Gubernur Jawa Barat Dedi Mulyadi menghadiri rapat paripurna HUT ke-29 Kota Bekasi, Selasa (10/3/2026). Dalam sambutannya, KDM sapaan akrab Dedi Mulyadi menyampaikan beberapa pesan kepada Wali Kota Bekasi Tri Adhianto Tjahyono untuk segera ditindaklanjuti.
Menurut ia, saat ini, Kota Bekasi sudah terlihat bersih. Banjir pun mulai terkendali dengan pembangunan polder atau embung penampung air. KDM pun berharap persoalan banjir di Bekasi bisa benar-benar teratasi.

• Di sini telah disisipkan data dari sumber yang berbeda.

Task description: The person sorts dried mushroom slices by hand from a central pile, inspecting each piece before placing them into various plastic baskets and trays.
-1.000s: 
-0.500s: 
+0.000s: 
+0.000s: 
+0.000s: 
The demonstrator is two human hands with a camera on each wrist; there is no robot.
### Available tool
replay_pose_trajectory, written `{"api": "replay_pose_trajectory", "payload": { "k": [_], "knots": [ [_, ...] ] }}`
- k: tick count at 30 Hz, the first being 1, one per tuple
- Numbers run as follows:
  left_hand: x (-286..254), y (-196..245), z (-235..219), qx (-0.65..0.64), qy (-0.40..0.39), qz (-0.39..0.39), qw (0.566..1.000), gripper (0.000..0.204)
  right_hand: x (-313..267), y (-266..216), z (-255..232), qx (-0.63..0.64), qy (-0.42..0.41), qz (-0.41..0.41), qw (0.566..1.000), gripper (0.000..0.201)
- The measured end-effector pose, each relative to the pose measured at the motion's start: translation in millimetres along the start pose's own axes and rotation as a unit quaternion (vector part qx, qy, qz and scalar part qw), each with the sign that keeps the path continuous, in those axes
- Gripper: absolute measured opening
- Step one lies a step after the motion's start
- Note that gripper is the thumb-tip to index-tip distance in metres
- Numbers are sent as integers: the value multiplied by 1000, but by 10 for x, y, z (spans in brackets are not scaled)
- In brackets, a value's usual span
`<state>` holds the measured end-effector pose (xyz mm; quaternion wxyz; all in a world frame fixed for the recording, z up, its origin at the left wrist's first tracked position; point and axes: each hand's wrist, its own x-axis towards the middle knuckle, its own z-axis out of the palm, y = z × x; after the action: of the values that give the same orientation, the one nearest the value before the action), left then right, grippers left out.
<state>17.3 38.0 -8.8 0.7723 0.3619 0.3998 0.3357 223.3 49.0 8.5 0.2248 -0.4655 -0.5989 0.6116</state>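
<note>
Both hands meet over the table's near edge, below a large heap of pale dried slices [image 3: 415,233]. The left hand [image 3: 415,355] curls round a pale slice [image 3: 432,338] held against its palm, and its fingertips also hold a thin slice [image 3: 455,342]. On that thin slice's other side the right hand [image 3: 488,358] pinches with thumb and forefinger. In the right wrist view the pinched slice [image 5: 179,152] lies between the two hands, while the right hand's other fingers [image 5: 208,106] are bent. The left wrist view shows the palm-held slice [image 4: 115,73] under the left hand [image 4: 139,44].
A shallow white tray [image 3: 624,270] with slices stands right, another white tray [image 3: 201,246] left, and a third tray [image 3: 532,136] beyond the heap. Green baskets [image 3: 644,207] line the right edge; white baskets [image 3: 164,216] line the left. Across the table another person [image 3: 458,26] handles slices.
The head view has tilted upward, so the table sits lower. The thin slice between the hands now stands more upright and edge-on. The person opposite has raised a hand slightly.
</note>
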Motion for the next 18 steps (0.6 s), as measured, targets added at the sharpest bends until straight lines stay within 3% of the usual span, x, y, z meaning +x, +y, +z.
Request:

Ruang terbuka hijau sudah banyak dan bangunan liar berkurang. Namun menurutnya, walikota jangan berpuas diri.
"Target saya, Bekasi bebas banjir. Tidak boleh lagi beralasan itu urusan BBWS, Kementerian PU dan pusat, bukan lagi berbicara soal kewenangan terus. Sudah saja, kita bereskan dengan Jabar. Kita sinkronkan anggaran," tegasnya.
Pesan lainnya, KDM meminta agar Pemkab Bekasi bersama-sama dengan Pemprov Jabar dan wilayah sekitar yang berbatasan untuk mengentaskan kemiskinan dan masalah pendidikan.
Menanggapi pernyataan KDM, Wali Lota Bekasi Tri Adhiyanto Tjahyono berharap gubernur dapat mempercepat tukar guling aset kota dengan Kabupaten Bekasi terutama di wilayah penanggulangan banjir. Saat ini, ia menyebutkan sudah membangun tiga polder di tiga titik.
"Rencana pembangunan tanggul terkadang terkendala batas wilayah sehingga kami berharap ada pelepasan aset agar bisa segera kami kerjakan," jelasnya.
Selain penanganan banjir, Tri juga menyampaikan tentang pembangunan flyover Bulak Kapal yang saat ini sedang dalam tahap pembebasan lahan. Diharapkan pembangunan tahap pertama dapat dikerjakan pada tahun ini melalui biaya dari Pemprov Jabar.
Sementara itu, terkait pendidikan, sebanyak 21.536 siswa tingkat SD dan SMP sudah mendapatkan bantuan beasiswa. Untuk level perguruan tinggi, Pemkot Bekasi sudah membantu biaya kuliah kepada 1.470 mahasiswa. Tahun ini, ditargetkan 1.500 mahasiswa mendapat beasiswa.